WHAT YOU WILL DO
Beginning at the line that holds "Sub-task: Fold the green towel" and continuing to the last line of the data below, transcribe every line word for word, without pictures.

*** Opening GIVEN ENTRIES ***

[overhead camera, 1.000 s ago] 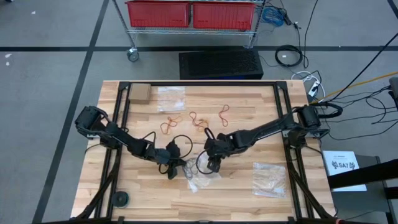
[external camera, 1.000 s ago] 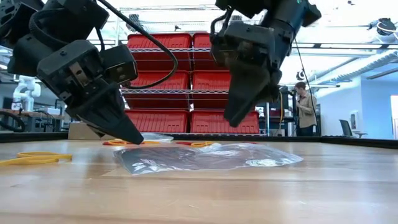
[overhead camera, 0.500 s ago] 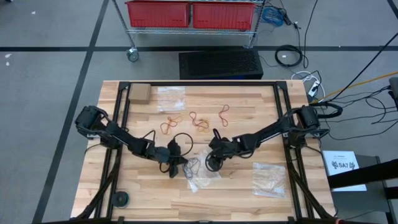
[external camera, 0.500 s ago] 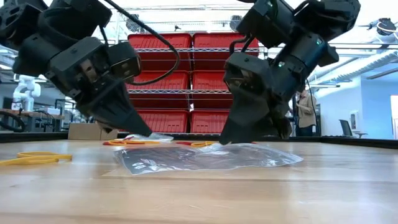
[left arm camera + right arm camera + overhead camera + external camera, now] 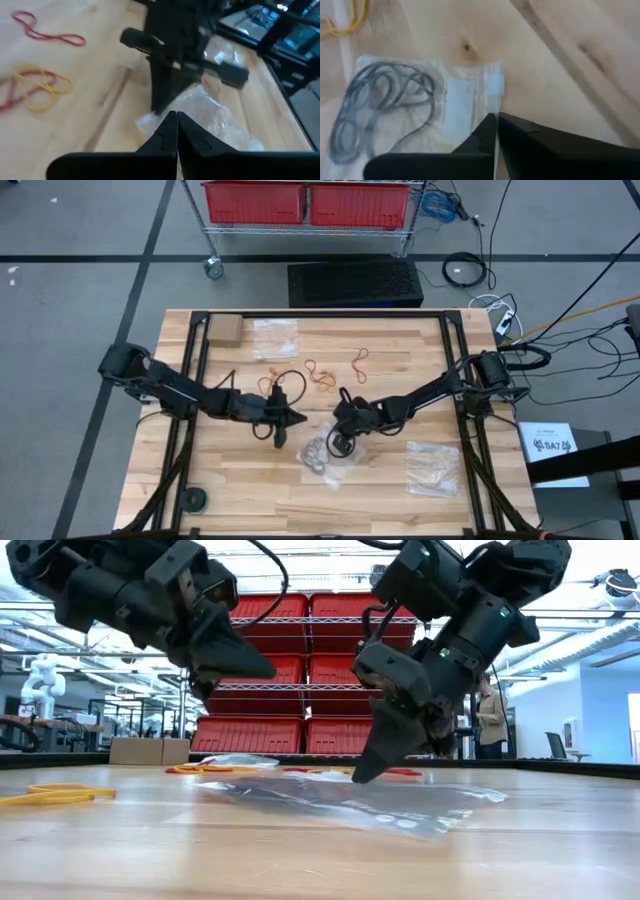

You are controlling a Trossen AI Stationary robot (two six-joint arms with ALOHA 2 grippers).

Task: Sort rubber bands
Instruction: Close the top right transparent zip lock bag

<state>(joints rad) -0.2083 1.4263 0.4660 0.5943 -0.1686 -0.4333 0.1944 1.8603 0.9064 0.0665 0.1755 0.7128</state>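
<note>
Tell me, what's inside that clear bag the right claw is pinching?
Dark rubber bands, coiled together inside the bag. The right gripper pinches its edge. How many, I can't tell.

I see grey floor crossed by dark tape lines. A wire rack on casters carries red bins. Black cables coil nearby. A person stands under bright ceiling light.
</note>
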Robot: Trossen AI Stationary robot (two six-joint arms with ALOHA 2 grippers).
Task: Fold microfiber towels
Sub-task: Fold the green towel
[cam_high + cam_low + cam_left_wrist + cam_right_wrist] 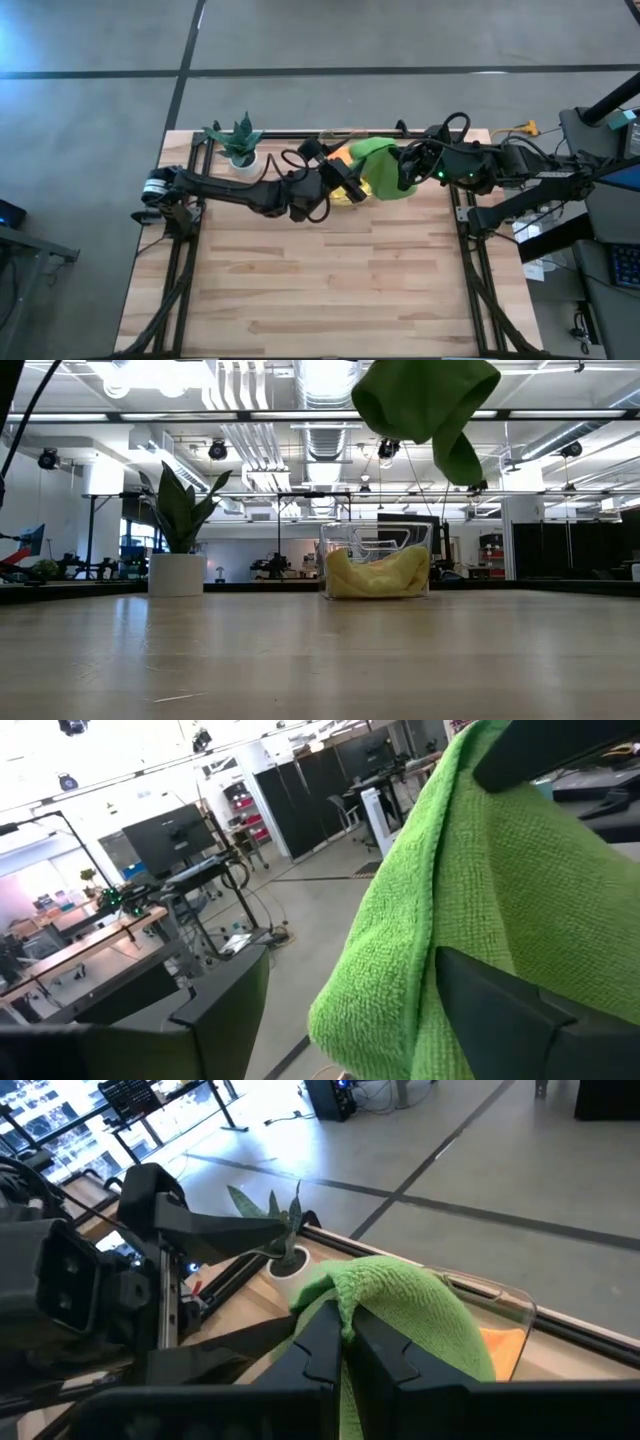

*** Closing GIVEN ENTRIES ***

SOLUTION TO THIS PROBLEM
Sub-task: Fold the green towel
[cam_high + cam_low + cam_left_wrist + cam_right_wrist] 

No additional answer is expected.